Fueling the Big Data Healthcare Revolution
Big data is just beginning to transform healthcare, driving advancements across medicine, technology, and financing. These changes hold the promise of enhancing patient care and increasing the value of healthcare services. However, stakeholders—including providers, contributors, pharmaceutical manufacturers, government and policymakers, as well as scientific and research communities—must collaborate and innovate to redesign and improve system performance.

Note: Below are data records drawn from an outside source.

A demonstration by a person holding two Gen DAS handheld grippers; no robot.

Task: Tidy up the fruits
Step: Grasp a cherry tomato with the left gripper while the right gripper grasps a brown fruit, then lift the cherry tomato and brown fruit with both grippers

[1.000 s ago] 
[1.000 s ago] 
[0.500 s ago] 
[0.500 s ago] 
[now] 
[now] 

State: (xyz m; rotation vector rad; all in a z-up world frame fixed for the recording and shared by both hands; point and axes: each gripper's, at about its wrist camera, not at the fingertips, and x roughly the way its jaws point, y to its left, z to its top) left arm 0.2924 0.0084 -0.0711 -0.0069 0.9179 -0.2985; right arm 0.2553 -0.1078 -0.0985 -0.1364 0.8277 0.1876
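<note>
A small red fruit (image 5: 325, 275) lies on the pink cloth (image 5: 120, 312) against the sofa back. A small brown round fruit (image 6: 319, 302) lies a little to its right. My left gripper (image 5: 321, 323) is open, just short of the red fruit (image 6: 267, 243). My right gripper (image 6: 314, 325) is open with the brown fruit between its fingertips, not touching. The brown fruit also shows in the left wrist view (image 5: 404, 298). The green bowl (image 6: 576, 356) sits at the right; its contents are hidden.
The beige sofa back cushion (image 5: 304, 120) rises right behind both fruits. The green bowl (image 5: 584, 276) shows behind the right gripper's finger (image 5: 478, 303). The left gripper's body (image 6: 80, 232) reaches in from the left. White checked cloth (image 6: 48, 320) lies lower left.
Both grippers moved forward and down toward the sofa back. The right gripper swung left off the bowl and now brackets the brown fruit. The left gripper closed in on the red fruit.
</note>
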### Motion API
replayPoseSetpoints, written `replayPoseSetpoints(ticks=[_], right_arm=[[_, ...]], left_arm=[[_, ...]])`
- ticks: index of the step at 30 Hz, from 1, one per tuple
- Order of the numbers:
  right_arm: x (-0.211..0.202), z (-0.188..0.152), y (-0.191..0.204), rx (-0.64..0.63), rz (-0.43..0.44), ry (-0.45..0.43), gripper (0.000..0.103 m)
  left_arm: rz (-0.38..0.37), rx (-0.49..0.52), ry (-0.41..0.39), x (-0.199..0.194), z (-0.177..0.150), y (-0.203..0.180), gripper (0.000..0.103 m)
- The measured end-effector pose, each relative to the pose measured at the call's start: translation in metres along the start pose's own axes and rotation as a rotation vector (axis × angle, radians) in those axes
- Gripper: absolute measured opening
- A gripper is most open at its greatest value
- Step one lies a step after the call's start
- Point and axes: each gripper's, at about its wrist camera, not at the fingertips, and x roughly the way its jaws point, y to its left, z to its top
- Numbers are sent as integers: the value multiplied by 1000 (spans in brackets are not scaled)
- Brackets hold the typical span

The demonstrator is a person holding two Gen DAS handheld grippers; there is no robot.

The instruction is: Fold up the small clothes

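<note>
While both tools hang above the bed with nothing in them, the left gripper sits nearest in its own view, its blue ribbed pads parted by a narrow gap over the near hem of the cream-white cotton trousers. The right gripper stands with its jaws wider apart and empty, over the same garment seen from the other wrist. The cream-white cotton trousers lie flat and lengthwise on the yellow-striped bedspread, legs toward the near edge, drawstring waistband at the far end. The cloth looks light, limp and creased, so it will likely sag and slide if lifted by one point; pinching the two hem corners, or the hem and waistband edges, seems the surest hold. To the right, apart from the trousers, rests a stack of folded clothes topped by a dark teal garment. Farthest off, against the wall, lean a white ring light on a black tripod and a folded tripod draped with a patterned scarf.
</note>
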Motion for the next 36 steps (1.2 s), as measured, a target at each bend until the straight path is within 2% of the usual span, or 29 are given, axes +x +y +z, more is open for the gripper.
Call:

To support this transformation, a robust technology infrastructure is needed to manage and integrate a vast volume of healthcare data, which industry analysts estimate will reach 2.314 exabytes by 2020. Additionally, investing in human capital—such as IT specialists, data scientists, data architects, and big data engineers—is essential to guide the industry towards new frontiers in human health and well-being.
Conclusion
Healthcare big data and value-based care represent a transformative shift in the healthcare landscape. By harnessing the power of big data analytics, healthcare providers can enhance patient outcomes, improve care coordination, reduce costs, and elevate the patient experience. As technology continues to advance and value-based care models become more widespread, the promise of a more efficient, effective, and patient-centered healthcare system becomes increasingly attainable.
The integration of big data into value-based care not only offers the potential for significant improvements in healthcare delivery but also aligns with the broader goal of achieving better health outcomes for individuals and populations. As we move forward, the continued exploration and implementation of these innovations will be crucial in realizing the full potential of a data-driven, value-based healthcare system.